Task to complete ▸ The data below holds the lines to copy: everything from the line containing "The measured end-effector" to the line containing "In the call", both ends included, set down exactly.

(Given material begins)

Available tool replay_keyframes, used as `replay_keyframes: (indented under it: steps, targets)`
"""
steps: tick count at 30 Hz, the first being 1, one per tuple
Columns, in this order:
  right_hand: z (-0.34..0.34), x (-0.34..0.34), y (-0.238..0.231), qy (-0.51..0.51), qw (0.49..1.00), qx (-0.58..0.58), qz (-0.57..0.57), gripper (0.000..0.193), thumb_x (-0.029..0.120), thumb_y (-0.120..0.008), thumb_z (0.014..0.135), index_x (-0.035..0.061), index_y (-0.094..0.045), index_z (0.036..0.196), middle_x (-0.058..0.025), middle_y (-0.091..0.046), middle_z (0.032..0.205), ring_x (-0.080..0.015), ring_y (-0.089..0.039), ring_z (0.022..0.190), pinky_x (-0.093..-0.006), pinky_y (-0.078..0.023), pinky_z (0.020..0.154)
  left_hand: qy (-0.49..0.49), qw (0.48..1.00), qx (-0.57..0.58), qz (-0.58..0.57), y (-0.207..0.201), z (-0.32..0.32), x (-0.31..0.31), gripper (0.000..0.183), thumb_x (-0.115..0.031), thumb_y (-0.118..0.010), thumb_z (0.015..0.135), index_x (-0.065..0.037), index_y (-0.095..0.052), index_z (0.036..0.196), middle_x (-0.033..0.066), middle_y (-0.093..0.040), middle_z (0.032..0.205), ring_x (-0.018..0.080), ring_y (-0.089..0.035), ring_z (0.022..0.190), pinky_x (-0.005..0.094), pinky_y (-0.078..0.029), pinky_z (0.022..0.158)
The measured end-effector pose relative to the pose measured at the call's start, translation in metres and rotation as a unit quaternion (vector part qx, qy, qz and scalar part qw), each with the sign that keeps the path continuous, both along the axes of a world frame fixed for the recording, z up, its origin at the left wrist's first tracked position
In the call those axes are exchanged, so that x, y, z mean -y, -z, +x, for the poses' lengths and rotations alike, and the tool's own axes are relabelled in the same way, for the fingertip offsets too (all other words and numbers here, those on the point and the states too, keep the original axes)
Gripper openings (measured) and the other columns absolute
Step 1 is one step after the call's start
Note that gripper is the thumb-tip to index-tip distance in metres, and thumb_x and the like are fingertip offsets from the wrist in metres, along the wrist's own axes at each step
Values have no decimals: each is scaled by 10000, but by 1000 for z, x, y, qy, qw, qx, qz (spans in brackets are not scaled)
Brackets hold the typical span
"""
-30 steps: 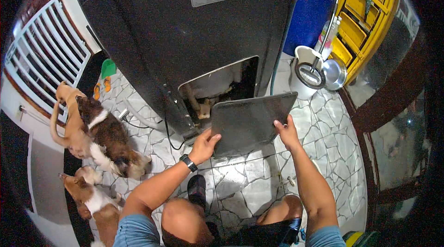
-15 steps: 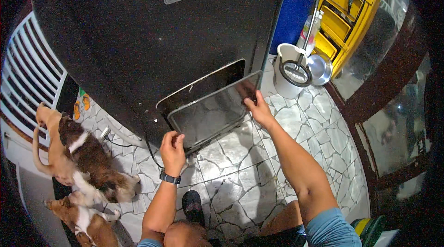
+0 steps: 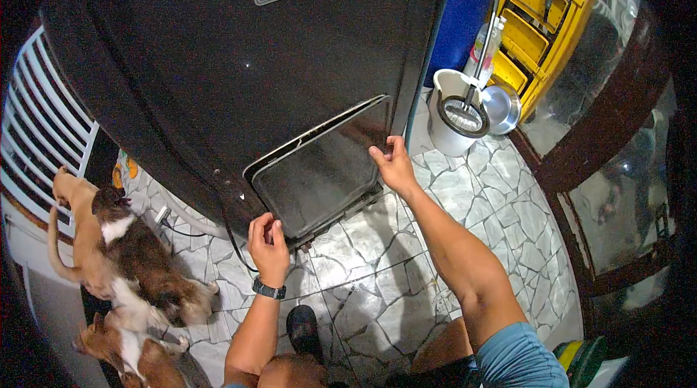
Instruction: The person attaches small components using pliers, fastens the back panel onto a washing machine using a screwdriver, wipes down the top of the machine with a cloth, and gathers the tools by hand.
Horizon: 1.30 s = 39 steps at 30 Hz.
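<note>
A dark rectangular cover panel (image 3: 319, 174) with rounded corners lies nearly flush over an opening low in a tall black appliance (image 3: 247, 61). Along its top edge a thin gap and a pale rim still show. My right hand (image 3: 394, 167) grips the panel's right edge, thumb on the front face. At the lower left corner my left hand (image 3: 268, 246) has its fingers curled against the edge, partly hidden from view. A dark watch (image 3: 268, 288) is on my left wrist.
Several dogs (image 3: 156, 268) are at the left on the stone-patterned floor (image 3: 501, 221), near a white slatted gate (image 3: 47, 119). A black cord (image 3: 236, 243) hangs beside the appliance. At the right are a mop bucket (image 3: 450, 130), metal bowl (image 3: 502, 106) and yellow stepladder (image 3: 526, 32).
The panel has moved in toward the appliance and now covers most of the opening. My right hand has shifted slightly left with it; the left hand has moved a little.
</note>
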State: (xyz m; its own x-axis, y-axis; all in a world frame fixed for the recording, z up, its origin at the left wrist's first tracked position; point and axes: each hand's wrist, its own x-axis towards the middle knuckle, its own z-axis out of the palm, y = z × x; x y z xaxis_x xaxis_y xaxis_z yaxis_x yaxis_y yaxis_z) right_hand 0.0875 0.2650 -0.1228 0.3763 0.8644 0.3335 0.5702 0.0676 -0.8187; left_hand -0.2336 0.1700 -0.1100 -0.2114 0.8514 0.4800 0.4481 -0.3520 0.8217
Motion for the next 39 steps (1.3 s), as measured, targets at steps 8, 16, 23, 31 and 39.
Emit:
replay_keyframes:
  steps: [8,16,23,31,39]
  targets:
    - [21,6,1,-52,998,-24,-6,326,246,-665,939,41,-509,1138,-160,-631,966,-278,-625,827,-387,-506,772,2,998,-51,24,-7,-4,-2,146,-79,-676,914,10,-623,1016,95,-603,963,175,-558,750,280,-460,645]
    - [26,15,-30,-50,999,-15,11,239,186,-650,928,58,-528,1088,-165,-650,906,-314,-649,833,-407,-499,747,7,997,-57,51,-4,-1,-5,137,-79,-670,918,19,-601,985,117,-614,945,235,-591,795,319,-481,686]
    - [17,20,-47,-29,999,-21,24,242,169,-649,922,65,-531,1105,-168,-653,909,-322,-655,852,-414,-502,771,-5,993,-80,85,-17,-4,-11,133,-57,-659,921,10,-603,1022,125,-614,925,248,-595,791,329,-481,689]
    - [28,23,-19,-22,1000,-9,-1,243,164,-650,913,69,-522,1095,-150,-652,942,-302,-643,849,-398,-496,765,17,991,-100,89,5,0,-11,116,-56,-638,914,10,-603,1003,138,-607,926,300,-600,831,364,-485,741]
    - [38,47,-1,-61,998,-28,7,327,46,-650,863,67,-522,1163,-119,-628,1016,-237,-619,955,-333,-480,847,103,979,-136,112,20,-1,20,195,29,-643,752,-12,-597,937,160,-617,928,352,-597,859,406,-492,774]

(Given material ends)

Response box ▸
The measured end-effector pose relative to the pose measured at the call's start, translation in metres and rotation as a unit quaternion (vector part qx, qy, qz and scalar part qw), each with the sign that keeps the path continuous, both along the axes of a world frame fixed for the recording, z up, its origin at the left wrist's first tracked position
In the call those axes are exchanged, so that x, y, z mean -y, -z, +x, for the poses' lengths and rotations alike, and the tool's own axes are relabelled in the same way, for the fingertip offsets too (all other words and numbers here, those on the point and the states too, keep the original axes)

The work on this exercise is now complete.